* Goal of the exercise: The reply must reproduce each line below exactly.

━━ Supplied data

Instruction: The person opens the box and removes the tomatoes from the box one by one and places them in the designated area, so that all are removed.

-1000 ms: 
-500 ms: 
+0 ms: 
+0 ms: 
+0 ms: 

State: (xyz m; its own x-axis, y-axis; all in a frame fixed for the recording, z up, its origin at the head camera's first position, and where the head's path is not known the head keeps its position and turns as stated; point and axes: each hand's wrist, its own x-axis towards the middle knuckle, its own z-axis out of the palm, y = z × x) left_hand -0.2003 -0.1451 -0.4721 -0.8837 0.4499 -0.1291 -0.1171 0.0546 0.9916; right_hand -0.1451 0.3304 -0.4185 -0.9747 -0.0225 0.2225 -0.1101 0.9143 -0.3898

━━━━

* Response for this exercise:
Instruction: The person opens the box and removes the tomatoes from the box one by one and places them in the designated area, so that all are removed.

-1000 ms: 
-500 ms: 
+0 ms: 
+0 ms: 
+0 ms: 

State: (xyz m; its own x-axis, y-axis; all in a frame fixed for the recording, z up, its origin at the head camera's first position, and where the head's path is not known the head keeps its position and turns as stated; point and axes: each hand's wrist, its own x-axis towards the middle knuckle, its own z-axis out of the palm, y = z × x) left_hand -0.2003 -0.1451 -0.4721 -0.8837 0.4499 -0.1291 -0.1171 0.0546 0.9916; right_hand -0.1451 0.3304 -0.4185 -0.9747 -0.0225 0.2225 -0.1101 0.9143 -0.3898

No further output is required here.